§ **Task statement**: Copy exactly. Include the line containing "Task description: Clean", every line after it, and the last line below, but no pictures.

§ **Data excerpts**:
┏━━
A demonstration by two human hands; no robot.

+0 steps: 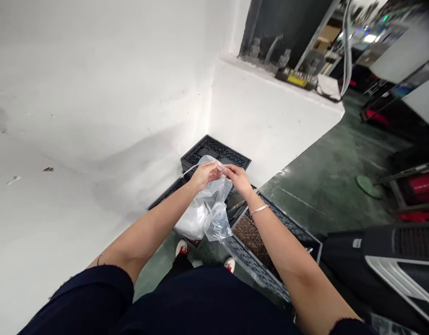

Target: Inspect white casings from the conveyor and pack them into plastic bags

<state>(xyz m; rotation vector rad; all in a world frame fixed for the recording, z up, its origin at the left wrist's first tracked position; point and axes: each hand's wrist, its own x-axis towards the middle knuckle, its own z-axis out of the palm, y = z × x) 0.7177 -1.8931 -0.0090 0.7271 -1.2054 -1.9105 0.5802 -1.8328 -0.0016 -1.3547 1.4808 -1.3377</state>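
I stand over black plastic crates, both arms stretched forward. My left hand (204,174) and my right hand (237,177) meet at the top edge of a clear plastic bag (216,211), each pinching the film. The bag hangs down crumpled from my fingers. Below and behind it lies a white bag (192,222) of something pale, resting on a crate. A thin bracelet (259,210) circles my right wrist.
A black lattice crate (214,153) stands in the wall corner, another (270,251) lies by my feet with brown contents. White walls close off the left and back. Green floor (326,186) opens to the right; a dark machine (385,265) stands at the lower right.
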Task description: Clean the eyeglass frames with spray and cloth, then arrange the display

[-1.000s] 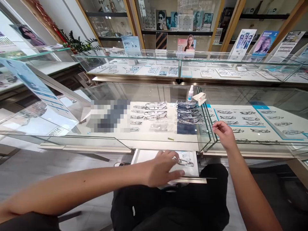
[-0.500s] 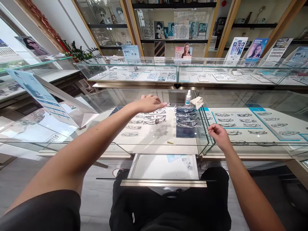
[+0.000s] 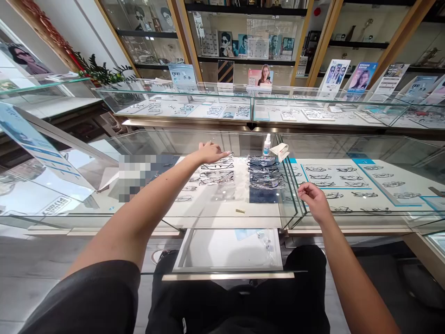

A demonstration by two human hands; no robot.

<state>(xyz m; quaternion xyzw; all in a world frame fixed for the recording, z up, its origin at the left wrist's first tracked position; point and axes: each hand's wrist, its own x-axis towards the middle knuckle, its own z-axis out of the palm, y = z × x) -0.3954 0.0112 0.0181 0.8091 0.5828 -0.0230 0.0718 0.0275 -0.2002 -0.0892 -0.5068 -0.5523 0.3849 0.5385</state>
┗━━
§ **Response**:
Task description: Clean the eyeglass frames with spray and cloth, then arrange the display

[-1.000s] 
[-0.500s] 
[+0.000s] 

A demonstration by two human hands; no robot.

<state>(xyz m; quaternion xyzw; all in a world frame fixed for the recording, z up, its origin at the left wrist's first tracked position; point and axes: each hand's wrist, its own x-axis towards the middle knuckle, its own z-axis out of the palm, y = z × x) -0.3954 0.0112 0.0181 0.8091 0.5828 -0.0230 0.0718 0.0275 -0.2002 -0.0892 -0.5068 -0.5523 0.3849 0.5385</state>

The response to the exercise is now complete.